Like many of the buildings on campus, Cal Central went through an upgrade recently. Unfortunately, most students seem to think this change is more of a downgrade than an upgrade. Now, you put your classes into your shopping cart instead of just adding them.

ScheduleBuilder, every Berkeley student before fall 2016’s best friend, originally allowed us to arrange number of possible schedules to determine which discussion sections best fit our sleeping schedule. In its place is, sadly, no replacement. It’s incredibly difficult to change discussion sections now, and there isn’t even an interface on which you can see all your potential schedules.

Chicken strips at GBC

When a change in the Berkeley food scene makes Daily Cal headlines, you know it’s a big deal. For years, students have passed by GBC on Sproul and salivated from the smell of fried chicken strips (paired with a side of French fries or tater tots). It didn’t matter if you didn’t have a meal plan. You went to get those chicken strips because they were just that good.

In an effort to promote nutritious food choices on campus, Cal Dining redid its entire menu and is still in the process of upgrading many of its on-campus dining locations to better fit its new mission of healthy living and supporting local food growers. The deep fried chicken strips didn’t stand a chance. Although you can still get chicken strips at True Blue Burger in MLK or at late night at the dining commons, anyone older than the class of 2020 knows there’s just no comparison.

Class Passes

There used to be a time where Berkeley students would gripe over the fact that the stack of bus stickers on their ID card wasn’t aligned. Now, beginning with the class of 2020, Berkeley students will no longer have to worry about carrying around three different types of public transportation tickets.
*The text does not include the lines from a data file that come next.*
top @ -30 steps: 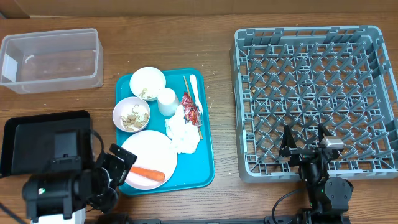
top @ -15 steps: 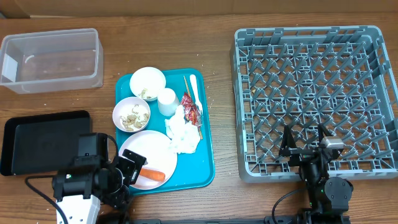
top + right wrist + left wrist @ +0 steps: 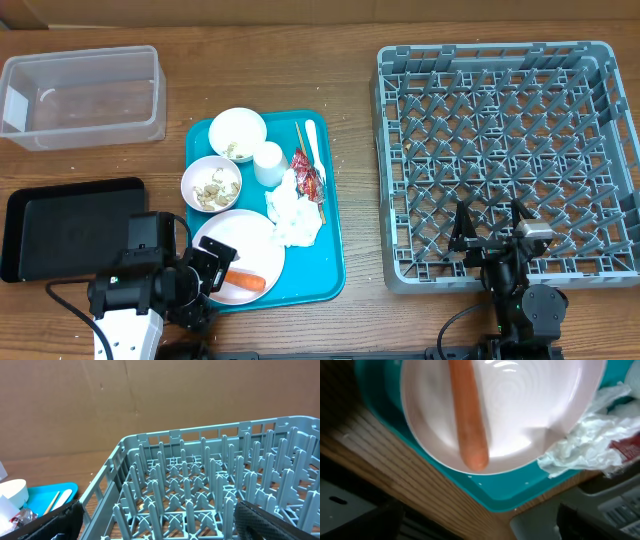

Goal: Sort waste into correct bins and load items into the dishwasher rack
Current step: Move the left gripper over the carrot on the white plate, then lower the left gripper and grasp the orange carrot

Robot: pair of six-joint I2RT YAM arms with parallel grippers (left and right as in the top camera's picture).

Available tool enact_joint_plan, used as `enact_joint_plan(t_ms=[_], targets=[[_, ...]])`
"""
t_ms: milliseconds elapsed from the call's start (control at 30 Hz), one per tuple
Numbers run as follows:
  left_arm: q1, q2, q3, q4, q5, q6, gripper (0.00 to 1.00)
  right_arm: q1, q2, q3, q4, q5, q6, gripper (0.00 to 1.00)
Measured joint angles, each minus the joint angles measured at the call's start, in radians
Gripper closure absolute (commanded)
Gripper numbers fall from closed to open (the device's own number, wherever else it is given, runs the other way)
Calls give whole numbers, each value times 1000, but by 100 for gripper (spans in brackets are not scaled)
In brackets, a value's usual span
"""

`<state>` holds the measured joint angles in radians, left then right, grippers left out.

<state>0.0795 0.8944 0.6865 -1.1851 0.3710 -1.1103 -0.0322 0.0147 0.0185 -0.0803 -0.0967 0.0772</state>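
Carrot piece (image 3: 238,280), only one, orange and smooth, lies on the one white plate (image 3: 250,245) at the near end of the teal tray (image 3: 335,270). The tray also carries two bowls (image 3: 240,124) (image 3: 192,178) with beige scraps, one cup (image 3: 269,163), one napkin (image 3: 293,212) and one red wrapper (image 3: 307,173). The left gripper (image 3: 213,270), fingers spread wide, hangs over the plate's left edge and holds nothing. The right gripper (image 3: 490,232), also spread wide and empty, is above the near edge of the grey rack (image 3: 500,60).
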Motion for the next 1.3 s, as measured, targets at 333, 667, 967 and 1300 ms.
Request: enact_joint_plan(t_ms=[333, 667, 967, 1300], targets=[[-152, 35, 97, -35, -10, 8, 0, 0, 0, 0, 0, 0, 0, 0], [-535, 204, 302, -235, -294, -432, 0, 0, 0, 0, 0, 0, 0, 0], [-528, 407, 251, -181, -339, -619, 0, 0, 0, 0, 1, -1, 0, 0], [-446, 418, 131, 38, -333, -508, 0, 0, 0, 0, 0, 0, 0, 0]])
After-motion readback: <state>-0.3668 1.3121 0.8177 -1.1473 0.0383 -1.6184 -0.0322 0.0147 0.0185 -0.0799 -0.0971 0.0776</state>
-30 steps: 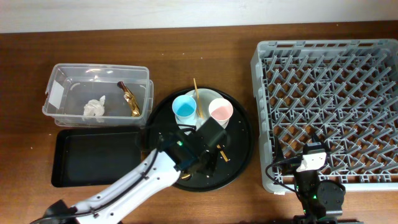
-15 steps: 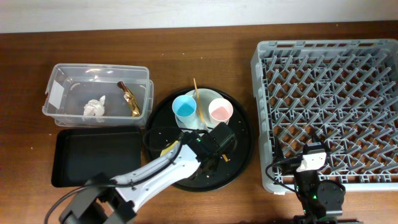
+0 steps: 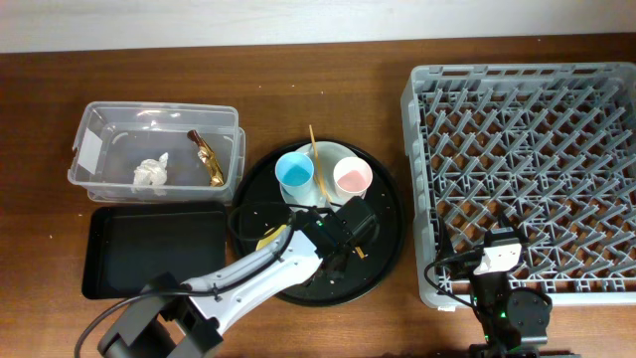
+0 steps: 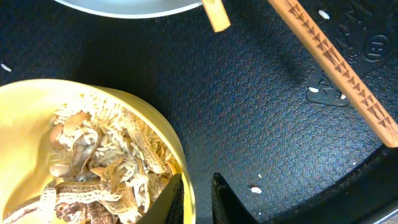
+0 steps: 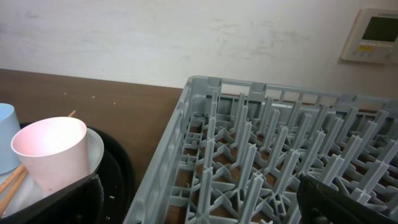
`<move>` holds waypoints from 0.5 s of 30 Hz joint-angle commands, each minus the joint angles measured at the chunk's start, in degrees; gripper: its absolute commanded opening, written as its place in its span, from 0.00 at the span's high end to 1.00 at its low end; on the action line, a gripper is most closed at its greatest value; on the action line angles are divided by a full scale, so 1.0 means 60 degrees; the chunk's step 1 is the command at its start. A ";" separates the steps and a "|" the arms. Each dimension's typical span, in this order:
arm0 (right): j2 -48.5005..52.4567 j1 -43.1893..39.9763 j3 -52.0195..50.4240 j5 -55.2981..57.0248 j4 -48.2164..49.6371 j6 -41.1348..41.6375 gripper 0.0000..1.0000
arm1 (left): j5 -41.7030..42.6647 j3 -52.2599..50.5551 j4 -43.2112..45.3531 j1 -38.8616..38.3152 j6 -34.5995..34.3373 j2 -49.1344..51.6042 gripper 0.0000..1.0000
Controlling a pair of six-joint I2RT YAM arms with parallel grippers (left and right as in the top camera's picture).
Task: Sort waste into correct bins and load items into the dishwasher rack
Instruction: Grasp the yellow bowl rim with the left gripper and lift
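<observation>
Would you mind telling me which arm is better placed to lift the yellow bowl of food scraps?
Left. The left tool straddles the rim of the yellow bowl on the round black tray; the right tool sits by the dishwasher rack, apart from the bowl.

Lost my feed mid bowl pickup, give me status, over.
Left gripper straddling yellow bowl rim, clamp unconfirmed. Right gripper open, at rack edge. Scraps inside bowl; chopstick nearby, not touching.
</observation>
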 commanded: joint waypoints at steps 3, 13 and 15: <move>-0.0069 0.0051 -0.0069 0.0040 -0.0011 0.0076 0.02 | -0.0142 -0.0240 0.0029 -0.0015 -0.0062 0.0335 0.85; -0.0069 0.0051 -0.0069 0.0040 -0.0011 0.0076 0.02 | -0.0211 0.0153 -0.0109 0.0004 -0.0058 0.0240 1.00; -0.0069 0.0051 -0.0069 0.0040 -0.0011 0.0076 0.02 | -0.0215 0.0361 -0.0291 0.0004 -0.0055 0.0073 0.99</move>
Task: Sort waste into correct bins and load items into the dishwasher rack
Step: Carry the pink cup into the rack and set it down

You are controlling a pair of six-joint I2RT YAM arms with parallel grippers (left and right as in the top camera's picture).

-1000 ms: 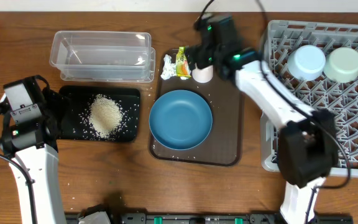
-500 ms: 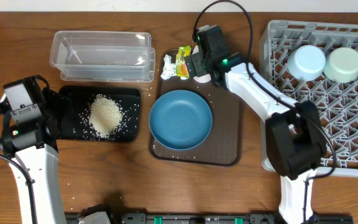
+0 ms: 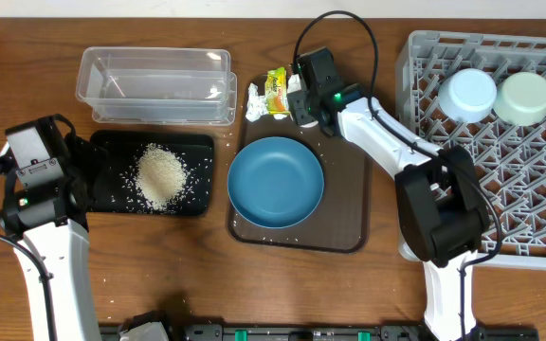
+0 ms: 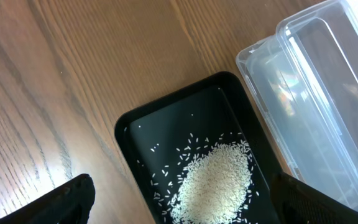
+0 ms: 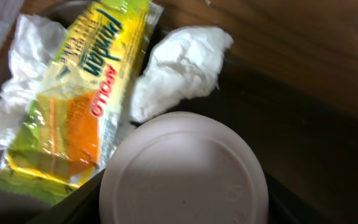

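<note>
right gripper [image 3: 301, 102] sits lower, around white cup [image 5: 184, 168] — clench cannot be told; loading step, next needs lift to dishwasher rack [image 3: 529, 189].

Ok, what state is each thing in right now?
clear tub: upright, empty
black tray: holding rice heap
blue bowl: upright, empty
two small bowls: upside down in rack
white cup: base up, inside right gripper
snack wrapper: flat, against tissue
left gripper: open
right gripper: around cup, grip unclear

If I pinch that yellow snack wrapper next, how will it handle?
Probably light and floppy: the snack wrapper looks like thin creased film. Its glossy surface may slip. It lies against the crumpled tissue, which might drag along.
</note>
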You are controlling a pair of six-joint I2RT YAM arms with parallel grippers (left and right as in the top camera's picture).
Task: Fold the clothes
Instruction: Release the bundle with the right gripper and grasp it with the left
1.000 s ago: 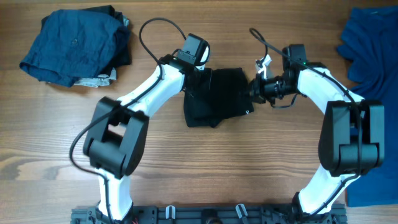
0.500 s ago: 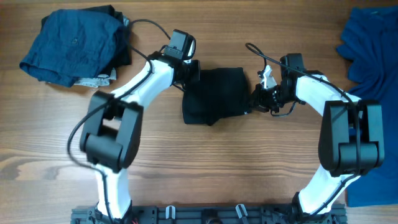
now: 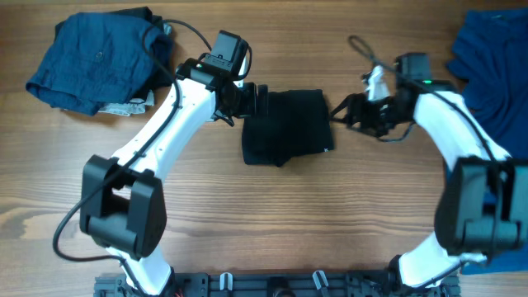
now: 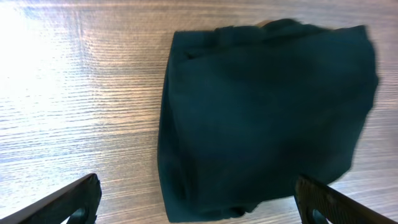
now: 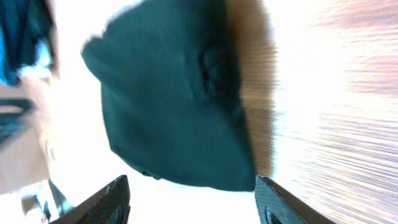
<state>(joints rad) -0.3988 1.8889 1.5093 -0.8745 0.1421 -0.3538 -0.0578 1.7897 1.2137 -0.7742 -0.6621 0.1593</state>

Cal students can now ride the bus and Bart with just one universal Clipper Card, funded by the university. They’ll never know the struggles of accidentally whipping out our bright blue Clipper Card when trying to flash our ID and bus pass to the AC Transit drivers.

It might be true that Berkeley’s current freshmen will be healthier and have cleaner cafes available on campus, but since when has anyone ever gone to Berkeley for the on-campus dining scene?

If there is one thing the class of 2020 will miss but won’t experience extreme FOMO over, it’s the janky bathroom problems in Wheeler Hall. We’re not sure if the current renovation plans for Wheeler include bathroom upgrades, but if they do, freshmen, you have no idea how lucky you are.